Alle Kreuz- und Querfragen vermochten das Kind in seiner Erzählung nicht schwankend zu machen.

Die Geschworenen zogen sich zurück, und das Urtheil lautete:

– Nicht schuldig!

– Frei, Bertha, frei! schluchzte Anna, als sie das Urtheil vernahm.

Aber Bertha rührte sich nicht. Mit in's Leere starrenden Augen und gefalteten Händen saß sie da und schien für Alles ringsum taub zu sein, bis der Ruf: »Bertha, meine Frau!« an ihr Ohr klang.

Dann sprang sie mit einem lauten Schrei auf, und Harry schloß sie in seine Arme.

– Vergieb mir! schluchzte sie.

– Alles!
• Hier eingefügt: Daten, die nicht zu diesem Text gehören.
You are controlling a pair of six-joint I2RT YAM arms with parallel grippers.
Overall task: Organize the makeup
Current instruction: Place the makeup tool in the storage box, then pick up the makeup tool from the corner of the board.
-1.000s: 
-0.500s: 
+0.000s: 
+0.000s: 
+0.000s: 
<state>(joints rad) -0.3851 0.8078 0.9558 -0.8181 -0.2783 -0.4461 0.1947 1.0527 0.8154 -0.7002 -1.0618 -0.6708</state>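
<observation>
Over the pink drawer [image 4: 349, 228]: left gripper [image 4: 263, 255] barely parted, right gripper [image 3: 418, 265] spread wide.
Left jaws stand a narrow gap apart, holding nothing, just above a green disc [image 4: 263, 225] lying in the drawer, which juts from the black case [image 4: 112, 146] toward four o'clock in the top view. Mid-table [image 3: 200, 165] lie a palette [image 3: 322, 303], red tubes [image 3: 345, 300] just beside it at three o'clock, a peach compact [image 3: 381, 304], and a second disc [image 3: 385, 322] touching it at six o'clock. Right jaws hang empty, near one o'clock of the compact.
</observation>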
Alles! rief er. Meine Briefe erreichten Dich nicht, und der arme Georg liebte Dich immer. Mein Weib!

*

Harry's Geschichte ist bald erzählt.

Er war bis zuletzt auf dem brennenden Schiffe geblieben und war dann hinab in das Wasser gesprungen. Am folgenden Tage nahm ihn ein Schiff, das nach China fuhr, auf: dort war er geblieben und hatte auf eine passende Gelegenheit gewartet, in guter Stellung auf einem Schiffe heimzukehren. Er hatte oft an Bertha geschrieben, aber die Briefe waren nie an ihre Adresse gelangt.

Als er sie wieder verheirathet fand, hatte er, wie von Wahnsinn getrieben, nur einen Gedanken: das Vaterland für immer zu verlassen.

Die Nachricht von seines Bruders Tod hatte ihn fast betäubt, und da das Verhör gleich darauf folgte, sah er Bertha erst nach seiner Freilassung wieder.

Sie sollten nie wieder vereint werden.

Ein heftiges Fieber warf Bertha bei ihrer Heimkehr aus das Krankenbett nieder, von dem sie sich nicht wieder erheben sollte. Die kleine Anna aber und ebenso Georg wurden von Harry und dessen Schwester Anna zu brauchbaren braven Menschen erzogen.